Action item
Please make an exact transcription of all the data that follows.

== Input data ==

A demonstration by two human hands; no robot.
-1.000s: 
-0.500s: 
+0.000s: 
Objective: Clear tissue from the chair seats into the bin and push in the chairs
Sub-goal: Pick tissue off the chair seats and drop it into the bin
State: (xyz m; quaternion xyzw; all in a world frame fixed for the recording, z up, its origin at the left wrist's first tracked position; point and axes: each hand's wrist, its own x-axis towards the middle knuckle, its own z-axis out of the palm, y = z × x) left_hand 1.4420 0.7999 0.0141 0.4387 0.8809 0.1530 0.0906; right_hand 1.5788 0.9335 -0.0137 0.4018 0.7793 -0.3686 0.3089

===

Finished task
A demonstration by two human hands; no robot.
-1.000s: 
-0.500s: 
+0.000s: 
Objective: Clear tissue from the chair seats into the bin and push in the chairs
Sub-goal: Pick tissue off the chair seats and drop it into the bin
State: (xyz m; quaternion xyzw; all in a world frame fixed for the recording, z up, its origin at the left wrist's first tracked position; point and axes: each hand's wrist, its own x-axis towards the middle knuckle, its own z-axis out of the palm, y = z × x) left_hand 1.4420 0.7999 0.0141 0.4387 0.8809 0.1530 0.0906; right_hand 1.5788 0.9335 -0.0137 0.4018 0.7793 -0.3686 0.3089

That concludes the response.